▶ _HOW TO COMPLETE THIS TASK_
Nothing but the lines from the one containing "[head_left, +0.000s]" through the one containing "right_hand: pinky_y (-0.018", both included, should be given again, each exactly as written below.

▶ _AVAILABLE DATA_

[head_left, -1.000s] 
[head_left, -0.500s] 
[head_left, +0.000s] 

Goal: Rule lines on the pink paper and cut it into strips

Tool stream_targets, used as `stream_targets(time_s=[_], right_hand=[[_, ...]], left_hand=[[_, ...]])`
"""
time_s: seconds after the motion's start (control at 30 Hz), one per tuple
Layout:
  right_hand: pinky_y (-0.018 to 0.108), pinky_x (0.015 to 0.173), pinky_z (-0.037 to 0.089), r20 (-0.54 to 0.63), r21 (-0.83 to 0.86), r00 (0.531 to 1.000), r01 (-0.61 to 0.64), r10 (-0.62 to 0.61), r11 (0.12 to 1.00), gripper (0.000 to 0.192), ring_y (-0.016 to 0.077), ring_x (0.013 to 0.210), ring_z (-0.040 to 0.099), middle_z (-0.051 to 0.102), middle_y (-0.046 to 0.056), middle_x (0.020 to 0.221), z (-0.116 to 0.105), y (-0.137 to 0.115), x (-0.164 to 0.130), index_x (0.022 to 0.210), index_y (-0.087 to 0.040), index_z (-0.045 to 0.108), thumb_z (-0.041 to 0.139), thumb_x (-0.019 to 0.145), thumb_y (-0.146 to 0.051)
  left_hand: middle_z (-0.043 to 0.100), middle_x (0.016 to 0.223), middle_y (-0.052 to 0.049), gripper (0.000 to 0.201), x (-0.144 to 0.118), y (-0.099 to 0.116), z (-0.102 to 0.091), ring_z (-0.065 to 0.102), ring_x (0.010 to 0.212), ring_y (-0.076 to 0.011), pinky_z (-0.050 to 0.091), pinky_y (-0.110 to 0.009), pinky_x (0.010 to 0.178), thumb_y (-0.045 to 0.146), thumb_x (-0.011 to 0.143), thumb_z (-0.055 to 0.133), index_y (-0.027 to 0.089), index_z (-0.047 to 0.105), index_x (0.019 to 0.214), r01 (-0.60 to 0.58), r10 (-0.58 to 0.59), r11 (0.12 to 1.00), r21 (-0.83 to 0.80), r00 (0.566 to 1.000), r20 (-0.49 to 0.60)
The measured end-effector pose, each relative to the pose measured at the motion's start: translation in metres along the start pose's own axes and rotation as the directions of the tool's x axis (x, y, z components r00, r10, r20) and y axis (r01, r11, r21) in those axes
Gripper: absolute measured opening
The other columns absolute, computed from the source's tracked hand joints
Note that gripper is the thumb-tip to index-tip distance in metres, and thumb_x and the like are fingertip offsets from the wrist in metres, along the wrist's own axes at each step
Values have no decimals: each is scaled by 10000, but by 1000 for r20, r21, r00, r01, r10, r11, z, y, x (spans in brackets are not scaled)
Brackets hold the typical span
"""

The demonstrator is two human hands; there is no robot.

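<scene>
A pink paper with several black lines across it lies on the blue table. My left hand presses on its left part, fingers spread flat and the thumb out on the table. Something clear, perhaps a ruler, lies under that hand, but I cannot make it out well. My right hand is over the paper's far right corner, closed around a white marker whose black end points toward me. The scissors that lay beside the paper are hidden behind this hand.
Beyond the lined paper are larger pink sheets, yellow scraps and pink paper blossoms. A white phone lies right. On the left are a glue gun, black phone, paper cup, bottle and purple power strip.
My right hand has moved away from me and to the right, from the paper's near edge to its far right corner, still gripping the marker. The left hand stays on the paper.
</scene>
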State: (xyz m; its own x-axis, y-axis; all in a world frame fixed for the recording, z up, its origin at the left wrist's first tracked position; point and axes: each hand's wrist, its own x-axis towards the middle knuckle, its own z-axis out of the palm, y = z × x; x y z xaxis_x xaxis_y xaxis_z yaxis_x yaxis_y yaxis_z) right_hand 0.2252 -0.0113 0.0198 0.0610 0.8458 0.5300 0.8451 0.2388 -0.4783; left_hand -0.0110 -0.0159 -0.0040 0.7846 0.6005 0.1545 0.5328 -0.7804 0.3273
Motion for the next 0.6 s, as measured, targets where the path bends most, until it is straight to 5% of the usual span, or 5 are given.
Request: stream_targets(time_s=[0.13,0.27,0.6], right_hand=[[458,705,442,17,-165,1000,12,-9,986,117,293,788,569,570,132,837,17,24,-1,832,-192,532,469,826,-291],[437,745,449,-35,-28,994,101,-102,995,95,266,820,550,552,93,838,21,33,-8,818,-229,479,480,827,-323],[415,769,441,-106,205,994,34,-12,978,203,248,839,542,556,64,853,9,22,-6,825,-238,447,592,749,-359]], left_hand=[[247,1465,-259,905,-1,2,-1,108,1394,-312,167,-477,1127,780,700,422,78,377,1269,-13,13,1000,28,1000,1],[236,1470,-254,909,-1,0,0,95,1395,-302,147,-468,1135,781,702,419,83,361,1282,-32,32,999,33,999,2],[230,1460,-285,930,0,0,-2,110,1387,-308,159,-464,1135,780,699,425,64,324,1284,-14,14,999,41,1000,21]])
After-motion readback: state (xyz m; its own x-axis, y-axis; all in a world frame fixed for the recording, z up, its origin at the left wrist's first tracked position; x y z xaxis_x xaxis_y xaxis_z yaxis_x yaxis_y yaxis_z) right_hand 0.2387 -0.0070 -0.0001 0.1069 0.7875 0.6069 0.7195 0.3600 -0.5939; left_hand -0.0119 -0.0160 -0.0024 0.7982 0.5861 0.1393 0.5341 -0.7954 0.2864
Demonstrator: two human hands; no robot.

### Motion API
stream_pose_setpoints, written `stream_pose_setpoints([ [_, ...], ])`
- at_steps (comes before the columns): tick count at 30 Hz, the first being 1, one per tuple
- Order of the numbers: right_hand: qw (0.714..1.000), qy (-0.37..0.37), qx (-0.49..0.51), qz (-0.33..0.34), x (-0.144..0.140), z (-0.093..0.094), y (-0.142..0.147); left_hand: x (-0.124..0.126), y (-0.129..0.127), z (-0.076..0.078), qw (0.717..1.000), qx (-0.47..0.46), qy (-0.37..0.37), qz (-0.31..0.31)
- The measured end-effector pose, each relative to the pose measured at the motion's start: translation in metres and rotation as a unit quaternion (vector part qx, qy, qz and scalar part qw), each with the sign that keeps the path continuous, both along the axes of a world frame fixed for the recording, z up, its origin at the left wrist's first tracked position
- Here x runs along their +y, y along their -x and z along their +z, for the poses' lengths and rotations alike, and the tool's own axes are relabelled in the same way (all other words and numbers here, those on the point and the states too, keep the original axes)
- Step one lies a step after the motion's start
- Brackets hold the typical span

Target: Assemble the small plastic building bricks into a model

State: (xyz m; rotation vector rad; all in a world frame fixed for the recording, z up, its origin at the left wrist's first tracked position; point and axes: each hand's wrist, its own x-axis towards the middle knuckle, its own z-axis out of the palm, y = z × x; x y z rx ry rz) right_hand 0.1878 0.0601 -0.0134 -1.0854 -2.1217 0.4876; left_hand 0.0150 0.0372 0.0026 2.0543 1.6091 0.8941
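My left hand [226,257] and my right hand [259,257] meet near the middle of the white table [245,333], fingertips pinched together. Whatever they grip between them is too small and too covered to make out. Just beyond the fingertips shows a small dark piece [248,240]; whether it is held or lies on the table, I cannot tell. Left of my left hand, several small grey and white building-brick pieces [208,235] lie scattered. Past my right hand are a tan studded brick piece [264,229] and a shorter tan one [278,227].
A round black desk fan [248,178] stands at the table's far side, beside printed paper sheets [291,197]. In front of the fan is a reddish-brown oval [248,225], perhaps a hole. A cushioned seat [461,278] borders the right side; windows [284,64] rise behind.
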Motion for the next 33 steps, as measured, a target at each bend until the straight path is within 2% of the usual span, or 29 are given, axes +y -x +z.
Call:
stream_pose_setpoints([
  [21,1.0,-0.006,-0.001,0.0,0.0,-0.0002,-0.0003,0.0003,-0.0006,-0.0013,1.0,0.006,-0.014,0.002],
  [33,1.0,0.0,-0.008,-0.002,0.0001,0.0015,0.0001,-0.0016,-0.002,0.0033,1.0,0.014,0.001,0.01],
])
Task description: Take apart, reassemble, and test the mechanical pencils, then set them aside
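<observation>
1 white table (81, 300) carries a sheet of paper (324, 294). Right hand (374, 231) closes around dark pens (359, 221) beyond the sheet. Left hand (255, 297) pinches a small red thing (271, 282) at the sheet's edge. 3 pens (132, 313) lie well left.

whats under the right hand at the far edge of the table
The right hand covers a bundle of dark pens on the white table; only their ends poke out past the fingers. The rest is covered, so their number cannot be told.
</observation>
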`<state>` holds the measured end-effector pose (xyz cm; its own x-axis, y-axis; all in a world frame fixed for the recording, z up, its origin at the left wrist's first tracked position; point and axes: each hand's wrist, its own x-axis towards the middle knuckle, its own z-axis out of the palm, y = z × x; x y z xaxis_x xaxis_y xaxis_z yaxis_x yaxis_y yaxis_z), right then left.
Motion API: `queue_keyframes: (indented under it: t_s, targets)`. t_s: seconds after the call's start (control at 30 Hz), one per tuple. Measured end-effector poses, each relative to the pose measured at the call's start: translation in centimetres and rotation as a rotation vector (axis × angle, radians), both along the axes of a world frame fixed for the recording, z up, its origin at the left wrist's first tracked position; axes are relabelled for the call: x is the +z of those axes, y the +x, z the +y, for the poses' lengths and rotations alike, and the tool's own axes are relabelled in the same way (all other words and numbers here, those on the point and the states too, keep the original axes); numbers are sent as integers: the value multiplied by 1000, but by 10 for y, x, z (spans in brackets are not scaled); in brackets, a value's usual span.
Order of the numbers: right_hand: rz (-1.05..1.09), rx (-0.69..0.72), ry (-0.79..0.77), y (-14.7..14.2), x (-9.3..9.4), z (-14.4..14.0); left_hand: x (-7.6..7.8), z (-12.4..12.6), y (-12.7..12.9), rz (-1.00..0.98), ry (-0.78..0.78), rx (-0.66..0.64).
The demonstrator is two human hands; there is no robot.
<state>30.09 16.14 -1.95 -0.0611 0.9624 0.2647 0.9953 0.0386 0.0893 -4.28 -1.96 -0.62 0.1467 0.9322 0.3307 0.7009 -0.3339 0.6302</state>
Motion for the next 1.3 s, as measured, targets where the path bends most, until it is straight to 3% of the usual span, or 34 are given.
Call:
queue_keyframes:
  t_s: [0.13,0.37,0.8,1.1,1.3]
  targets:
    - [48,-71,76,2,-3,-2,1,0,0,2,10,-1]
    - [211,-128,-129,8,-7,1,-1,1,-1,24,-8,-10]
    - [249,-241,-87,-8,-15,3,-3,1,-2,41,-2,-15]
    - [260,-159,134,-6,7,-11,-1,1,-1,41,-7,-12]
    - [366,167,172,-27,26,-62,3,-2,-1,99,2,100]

▶ _RESPONSE TO THIS TASK_
[head_left, +0.000s] 

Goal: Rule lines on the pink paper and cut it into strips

Tool stream_targets, used as `stream_targets(time_s=[_], right_hand=[[_, ...]], left_hand=[[_, ...]])`
"""
time_s: seconds after the motion's start (control at 30 Hz), one per tuple
Layout:
  right_hand: pinky_y (-0.018 to 0.108), pinky_x (0.015 to 0.173), pinky_z (-0.037 to 0.089), r20 (-0.54 to 0.63), r21 (-0.83 to 0.86), r00 (0.531 to 1.000), r01 (-0.61 to 0.64), r10 (-0.62 to 0.61), r11 (0.12 to 1.00), gripper (0.000 to 0.192), ring_y (-0.016 to 0.077), ring_x (0.013 to 0.210), ring_z (-0.040 to 0.099), middle_z (-0.051 to 0.102), middle_y (-0.046 to 0.056), middle_x (0.020 to 0.221), z (-0.116 to 0.105), y (-0.137 to 0.115), x (-0.164 to 0.130), index_x (0.022 to 0.210), index_y (-0.087 to 0.040), index_z (-0.045 to 0.108), thumb_z (-0.041 to 0.139), thumb_x (-0.019 to 0.145), thumb_y (-0.146 to 0.051)

The exercise requires nothing further.